Sec. Robotic Control Systems

Volume 12 - 2025 | doi: 10.3389/frobt.2025.1655171

This article is part of the Research TopicLearning-based Advanced Solutions for Robot Autonomous ComputingView all articles

DreamerNav: Learning-Based Autonomous Navigation in Dynamic Indoor Environments Using World Models

Provisionally accepted
  • University College London, London, United Kingdom

The final, formatted version of the article will be published soon.

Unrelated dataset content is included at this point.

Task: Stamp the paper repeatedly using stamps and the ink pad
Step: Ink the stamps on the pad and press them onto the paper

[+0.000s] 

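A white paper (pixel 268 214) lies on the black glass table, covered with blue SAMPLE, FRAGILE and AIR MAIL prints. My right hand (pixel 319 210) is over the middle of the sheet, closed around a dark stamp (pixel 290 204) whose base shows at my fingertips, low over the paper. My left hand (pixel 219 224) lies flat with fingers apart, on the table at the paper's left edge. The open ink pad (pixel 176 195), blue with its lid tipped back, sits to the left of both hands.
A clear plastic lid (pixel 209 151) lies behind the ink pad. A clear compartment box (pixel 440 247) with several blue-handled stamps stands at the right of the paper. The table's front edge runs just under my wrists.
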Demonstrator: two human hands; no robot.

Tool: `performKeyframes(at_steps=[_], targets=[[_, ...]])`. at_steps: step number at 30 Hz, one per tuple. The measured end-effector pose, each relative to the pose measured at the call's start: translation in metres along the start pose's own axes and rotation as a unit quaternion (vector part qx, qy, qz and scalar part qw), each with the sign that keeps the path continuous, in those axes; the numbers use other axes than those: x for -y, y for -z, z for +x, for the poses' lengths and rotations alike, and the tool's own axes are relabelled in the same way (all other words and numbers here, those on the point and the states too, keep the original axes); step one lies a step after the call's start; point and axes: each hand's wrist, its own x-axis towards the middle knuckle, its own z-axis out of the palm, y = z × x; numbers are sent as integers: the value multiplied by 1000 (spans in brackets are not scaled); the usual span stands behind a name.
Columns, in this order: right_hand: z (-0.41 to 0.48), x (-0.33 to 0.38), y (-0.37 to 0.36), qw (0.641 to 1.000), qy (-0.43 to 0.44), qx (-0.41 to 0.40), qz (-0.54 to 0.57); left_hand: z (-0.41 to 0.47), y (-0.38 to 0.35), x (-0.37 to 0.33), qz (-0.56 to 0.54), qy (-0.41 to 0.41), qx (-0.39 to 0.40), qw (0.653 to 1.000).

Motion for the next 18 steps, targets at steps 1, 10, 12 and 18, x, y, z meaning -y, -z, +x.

Robust autonomous navigation in complex, dynamic indoor environments remains a central challenge in robotics, requiring agents to make adaptive decisions in real time under partial observability and uncertain obstacle motion. This paper presents DreamerNav, a robot-agnostic navigation framework that extends DreamerV3, a state-of-the-art world model--based reinforcement learning algorithm, with multimodal spatial perception, hybrid global--local planning, and curriculum-based training. By formulating navigation as a Partially Observable Markov Decision Process (POMDP), the system enables agents to integrate egocentric depth images with a structured local occupancy map encoding dynamic obstacle positions, historical trajectories, points of interest, and a global A* path. A Recurrent State-Space Model (RSSM) learns stochastic and deterministic latent dynamics, supporting long-horizon prediction and collision-free path planning in cluttered, dynamic scenes. Training is carried out in high-fidelity, photorealistic simulation using NVIDIA Isaac Sim, gradually increasing task complexity to improve learning stability, sample efficiency, and generalization. We benchmark against NoMaD, ViNT, and A*, showing superior success rates and adaptability in dynamic environments. Real-world proof-of-concept trials on two quadrupedal robots without retraining further validate the framework's robustness and quadruped robot platform independence.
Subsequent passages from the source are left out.